The UCLA Graduate Student Reading group was first organized by Professor Juliann Anesi (Gender Studies) and Pia Palomo (Disability Studies) as a way to build community among UCLA graduate students with shared interests in disability studies.
The group drew students from a range of departments, including English, Law, Gender Studies, as well as Education and Information Studies. The group met initially on January 19th, 2018 where they got to know each other and selected Right to Maim: Debility, Capacity, and Disability by Jasbir Puar as their Winter 2018 selection. At their inaugural book discussion on March 2nd, 2018, the group grappled with Puar’s core arguments around debility and bioethics, reflecting on the implications of the book’s framework for their individual scholarship.
The UCLA Graduate Student Reading group invites graduate students from across the university to come together and discuss key texts within the field of disability studies. For a schedule of future reading group discussions and more information on joining the group, please contact Pia Palomo (ppalomo@college.ucla.edu) at UCLA Undergraduate Education Initiatives.
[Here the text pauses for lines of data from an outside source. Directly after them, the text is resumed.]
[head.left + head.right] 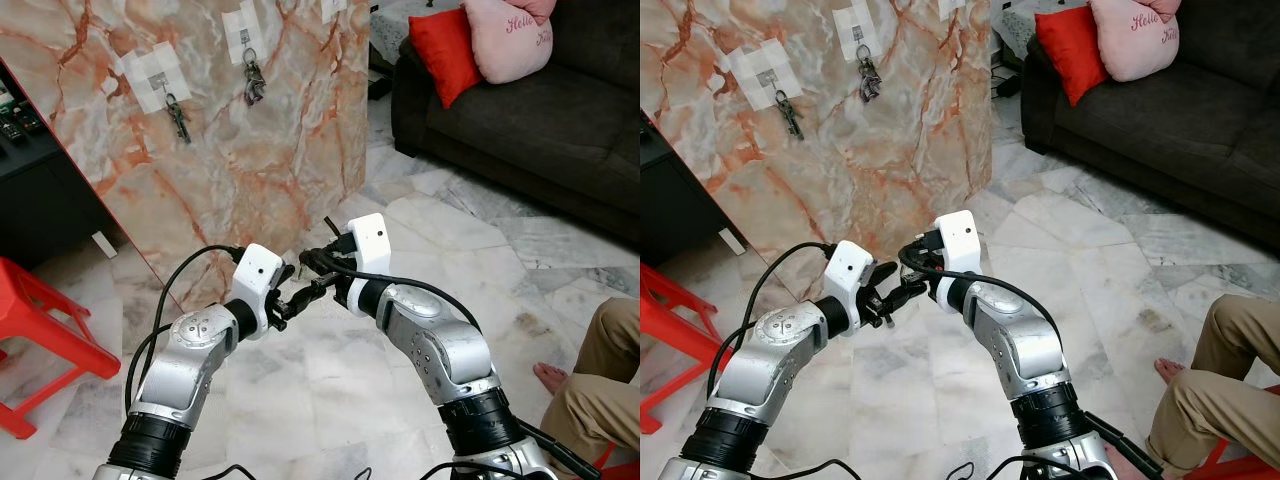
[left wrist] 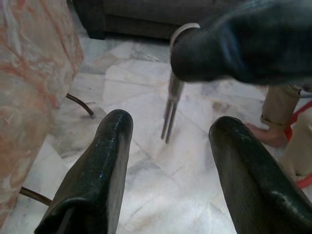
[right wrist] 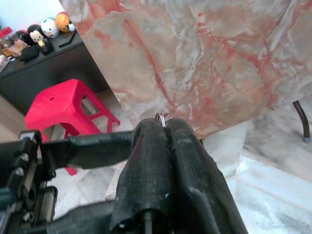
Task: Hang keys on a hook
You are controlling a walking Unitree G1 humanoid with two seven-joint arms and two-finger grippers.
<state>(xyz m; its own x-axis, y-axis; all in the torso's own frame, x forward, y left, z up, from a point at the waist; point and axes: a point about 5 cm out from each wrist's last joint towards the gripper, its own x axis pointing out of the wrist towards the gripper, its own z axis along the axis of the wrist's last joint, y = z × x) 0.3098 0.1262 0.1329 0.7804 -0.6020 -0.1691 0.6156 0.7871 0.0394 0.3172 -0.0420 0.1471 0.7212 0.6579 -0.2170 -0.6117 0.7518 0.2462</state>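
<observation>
The keys [image 2: 170,109] hang pinched in my right tool [image 3: 163,134], clenched on their ring, low at the centre of the frame, well short of the wall. My left tool [image 2: 165,141] stands released, its fingers spread either side of the dangling keys, so I judge this a hand-over between tools. On the marble panel [image 1: 280,120], upper left, two hooks already carry key bunches [image 1: 253,82]. Next I must settle which tool carries, then raise the ring to a free hook; I can't make one out.
</observation>
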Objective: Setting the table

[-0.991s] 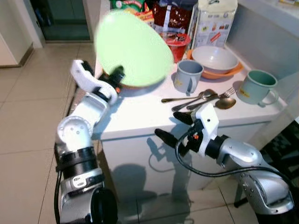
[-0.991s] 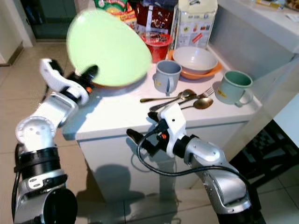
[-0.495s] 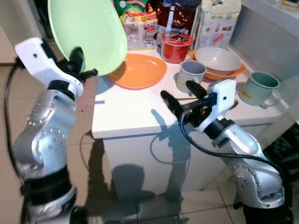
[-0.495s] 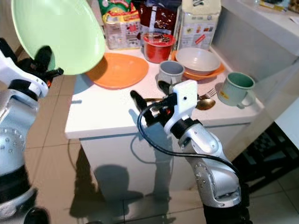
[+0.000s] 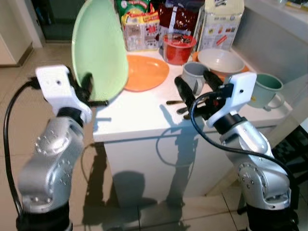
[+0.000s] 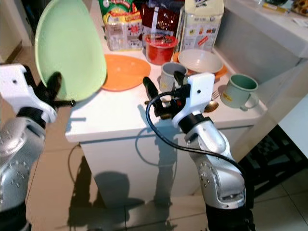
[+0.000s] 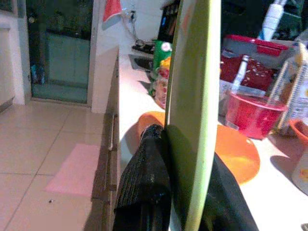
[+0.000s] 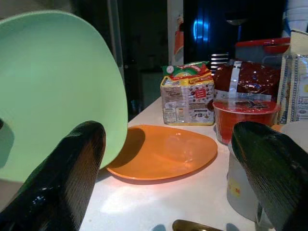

AN EXCERPT FROM THE RIGHT TO MAIM
In The Right to Maim Jasbir K. Puar brings her pathbreaking work on the liberal state, sexuality, and biopolitics to bear on our understanding of disability. Drawing on a stunning array of theoretical and methodological frameworks, Puar uses the concept of “debility”—bodily injury and social exclusion brought on by economic and political factors—to disrupt the category of disability. She shows how debility, disability, and capacity together constitute an assemblage that states use to control populations. Puar’s analysis culminates in an interrogation of Israel’s policies toward Palestine, in which she outlines how Israel brings Palestinians into biopolitical being by designating them available for injury. Supplementing its right to kill with what Puar calls the right to maim, the Israeli state relies on liberal frameworks of disability to obscure and enable the mass debilitation of Palestinian bodies. Tracing disability’s interaction with debility and capacity, Puar offers a brilliant rethinking of Foucauldian biopolitics while showing how disability functions at the intersection of imperialism and racialized capital.